(Beginning of Available records)

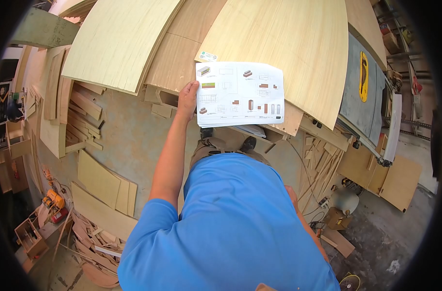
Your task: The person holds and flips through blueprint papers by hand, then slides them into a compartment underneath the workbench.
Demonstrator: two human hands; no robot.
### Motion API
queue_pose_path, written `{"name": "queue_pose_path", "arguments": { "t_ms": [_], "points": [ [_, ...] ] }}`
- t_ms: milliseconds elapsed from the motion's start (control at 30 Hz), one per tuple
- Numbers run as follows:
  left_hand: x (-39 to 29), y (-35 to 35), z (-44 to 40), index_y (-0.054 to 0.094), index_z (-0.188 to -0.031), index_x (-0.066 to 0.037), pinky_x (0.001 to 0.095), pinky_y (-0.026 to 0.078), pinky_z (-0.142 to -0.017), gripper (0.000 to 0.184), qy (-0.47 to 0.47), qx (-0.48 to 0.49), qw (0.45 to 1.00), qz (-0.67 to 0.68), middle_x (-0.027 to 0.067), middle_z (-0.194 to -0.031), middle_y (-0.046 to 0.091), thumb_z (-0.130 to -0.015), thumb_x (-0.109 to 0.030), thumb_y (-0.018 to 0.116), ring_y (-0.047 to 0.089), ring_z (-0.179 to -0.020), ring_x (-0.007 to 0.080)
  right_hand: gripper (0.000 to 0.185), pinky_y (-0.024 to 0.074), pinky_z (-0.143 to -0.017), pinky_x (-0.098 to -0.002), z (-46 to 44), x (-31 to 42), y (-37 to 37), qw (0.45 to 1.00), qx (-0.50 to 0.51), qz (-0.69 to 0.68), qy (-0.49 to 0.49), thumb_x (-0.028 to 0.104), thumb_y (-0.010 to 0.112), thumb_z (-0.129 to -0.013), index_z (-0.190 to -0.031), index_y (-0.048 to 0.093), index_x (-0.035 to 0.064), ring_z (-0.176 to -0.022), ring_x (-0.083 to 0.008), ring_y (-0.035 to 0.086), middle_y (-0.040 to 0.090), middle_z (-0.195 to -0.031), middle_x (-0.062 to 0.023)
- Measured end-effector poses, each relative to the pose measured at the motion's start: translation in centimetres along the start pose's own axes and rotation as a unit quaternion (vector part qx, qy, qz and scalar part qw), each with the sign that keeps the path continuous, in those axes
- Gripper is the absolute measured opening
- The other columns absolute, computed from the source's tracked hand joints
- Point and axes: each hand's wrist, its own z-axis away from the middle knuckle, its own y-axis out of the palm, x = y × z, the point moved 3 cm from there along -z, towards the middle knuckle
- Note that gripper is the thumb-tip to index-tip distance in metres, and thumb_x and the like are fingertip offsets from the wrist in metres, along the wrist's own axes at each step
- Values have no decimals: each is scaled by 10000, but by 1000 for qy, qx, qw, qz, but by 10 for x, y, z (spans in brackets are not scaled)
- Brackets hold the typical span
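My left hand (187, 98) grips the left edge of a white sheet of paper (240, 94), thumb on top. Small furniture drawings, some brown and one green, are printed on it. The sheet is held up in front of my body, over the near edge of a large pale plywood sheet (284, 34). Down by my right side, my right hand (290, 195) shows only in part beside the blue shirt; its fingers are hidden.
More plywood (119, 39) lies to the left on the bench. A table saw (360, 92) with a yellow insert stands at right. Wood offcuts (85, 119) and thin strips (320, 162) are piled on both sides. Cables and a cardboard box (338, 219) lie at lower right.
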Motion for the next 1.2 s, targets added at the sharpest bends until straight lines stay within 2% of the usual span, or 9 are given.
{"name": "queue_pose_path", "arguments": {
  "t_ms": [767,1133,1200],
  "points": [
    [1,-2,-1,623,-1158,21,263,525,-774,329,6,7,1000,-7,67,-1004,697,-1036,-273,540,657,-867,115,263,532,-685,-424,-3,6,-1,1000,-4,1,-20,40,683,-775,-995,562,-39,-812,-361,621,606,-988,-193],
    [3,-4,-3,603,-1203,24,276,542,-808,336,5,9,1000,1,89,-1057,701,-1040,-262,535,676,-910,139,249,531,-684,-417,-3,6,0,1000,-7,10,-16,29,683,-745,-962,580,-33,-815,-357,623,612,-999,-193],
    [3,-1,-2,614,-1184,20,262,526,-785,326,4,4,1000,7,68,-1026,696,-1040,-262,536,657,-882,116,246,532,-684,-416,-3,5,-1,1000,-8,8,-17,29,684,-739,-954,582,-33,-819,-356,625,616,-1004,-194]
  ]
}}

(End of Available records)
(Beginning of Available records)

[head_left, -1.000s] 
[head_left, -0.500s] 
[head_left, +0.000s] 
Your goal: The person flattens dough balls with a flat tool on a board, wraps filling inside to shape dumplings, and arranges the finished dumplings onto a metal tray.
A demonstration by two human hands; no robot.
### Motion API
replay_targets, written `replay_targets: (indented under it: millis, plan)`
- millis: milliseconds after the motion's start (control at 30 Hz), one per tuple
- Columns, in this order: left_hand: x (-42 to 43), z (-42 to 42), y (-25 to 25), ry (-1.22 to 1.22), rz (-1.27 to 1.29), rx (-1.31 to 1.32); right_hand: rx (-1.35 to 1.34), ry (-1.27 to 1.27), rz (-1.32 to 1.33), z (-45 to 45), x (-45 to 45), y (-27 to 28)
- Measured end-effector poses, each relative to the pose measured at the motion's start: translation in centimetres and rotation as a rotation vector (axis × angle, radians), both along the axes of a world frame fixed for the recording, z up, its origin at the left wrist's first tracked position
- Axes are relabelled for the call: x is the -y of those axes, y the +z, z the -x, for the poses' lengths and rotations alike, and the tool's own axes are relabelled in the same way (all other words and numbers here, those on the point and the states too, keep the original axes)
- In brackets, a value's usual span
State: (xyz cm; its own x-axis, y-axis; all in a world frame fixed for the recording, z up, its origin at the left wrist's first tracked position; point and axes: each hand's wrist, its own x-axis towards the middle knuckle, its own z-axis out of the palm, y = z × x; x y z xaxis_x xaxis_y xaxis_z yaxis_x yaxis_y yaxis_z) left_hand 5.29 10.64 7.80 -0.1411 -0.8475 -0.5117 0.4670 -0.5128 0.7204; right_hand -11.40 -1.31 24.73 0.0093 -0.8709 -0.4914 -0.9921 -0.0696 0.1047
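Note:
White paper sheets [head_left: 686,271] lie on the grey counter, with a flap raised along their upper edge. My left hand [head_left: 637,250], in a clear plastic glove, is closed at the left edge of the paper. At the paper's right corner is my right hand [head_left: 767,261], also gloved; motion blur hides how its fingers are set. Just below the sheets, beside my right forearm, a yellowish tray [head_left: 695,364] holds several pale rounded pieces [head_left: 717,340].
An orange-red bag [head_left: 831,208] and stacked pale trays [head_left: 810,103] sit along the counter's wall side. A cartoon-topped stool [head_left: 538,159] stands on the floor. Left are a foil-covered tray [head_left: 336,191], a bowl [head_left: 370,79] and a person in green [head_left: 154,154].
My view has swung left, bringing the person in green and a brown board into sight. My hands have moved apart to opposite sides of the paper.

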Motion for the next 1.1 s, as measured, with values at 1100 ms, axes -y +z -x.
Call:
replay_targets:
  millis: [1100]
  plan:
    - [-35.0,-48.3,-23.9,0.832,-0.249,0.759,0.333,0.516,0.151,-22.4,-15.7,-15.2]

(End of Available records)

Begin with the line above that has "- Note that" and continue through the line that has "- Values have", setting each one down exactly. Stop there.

→ Answer to this exercise
- Note that gripper is the thumb-tip to index-tip distance in metres, and thumb_x and the like are fingertip offsets from the wrist in metres, along the wrist's own axes at each step
- Values have no decimals: each is scaled by 10000, but by 1000 for qy, qx, qw, qz, but by 10 for x, y, z (spans in brackets are not scaled)

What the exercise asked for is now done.